Ex Astanteria Martini, il lungo sonno delle Istituzioni

Da troppo tempo sul tema della struttura abbandonata di largo Cigna a Torino né la Regione né il Comune si muovono: il risultato è un ricettacolo di degrado, proprio quando più avremmo bisogno di posti letto.
 
Avremmo bisogno di posti letto, ci ritroviamo degrado e sospette occupazioni abusive: ecco la situazione attuale dell’ex Astanteria Martini di largo Cigna 74 a Torino. Il tema è oggetto di due mie interpellanze, una appena discussa in Consiglio Comunale e l’altra già presentata in Consiglio Regionale. 
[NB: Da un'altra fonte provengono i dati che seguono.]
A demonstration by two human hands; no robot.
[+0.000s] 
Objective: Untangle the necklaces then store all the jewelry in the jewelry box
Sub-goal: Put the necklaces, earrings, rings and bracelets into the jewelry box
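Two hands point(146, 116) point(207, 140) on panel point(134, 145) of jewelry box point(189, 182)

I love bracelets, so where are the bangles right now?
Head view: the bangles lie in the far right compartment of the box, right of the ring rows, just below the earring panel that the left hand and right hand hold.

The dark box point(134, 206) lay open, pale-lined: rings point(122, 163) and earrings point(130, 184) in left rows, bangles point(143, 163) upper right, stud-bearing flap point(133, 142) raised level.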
All’Amministrazione Civica contesto la sostanziale inerzia, laddove si sarebbe potuto e dovuto cercare un’interlocuzione con l’ente regionale e con l’Asl proprietaria del bene per provare a dare una svolta a una situazione che, lungi dall’essere risolta, peggiora con gli anni. Viviamo in questi tempi difficili una drammatica carenza di posti letto e simili strutture sarebbero oggi più che mai utili. Per quanto riguarda la sospetta presenza di soggetti che si introducono abusivamente nell’ex Astanteria, la risposta “non ci sono giunte segnalazioni a riguardo” è, da parte dell’Assessore Iaria, assolutamente insoddisfacente. Mi auguro almeno che ora il Comune faccia, con la Municipale, le proprie verifiche.

Discuterò prossimamente la mia interpellanza anche in Consiglio Regionale: la prospettiva della realizzazione di un poliambulatorio è auspicata dai residenti e mi troverebbe assolutamente favorevole. Urge una programmazione seria per dare nuova vita a un bene inutilizzato dal lontano 2003 e per riqualificare un quartiere che si sente sempre più abbandonato dalla politica.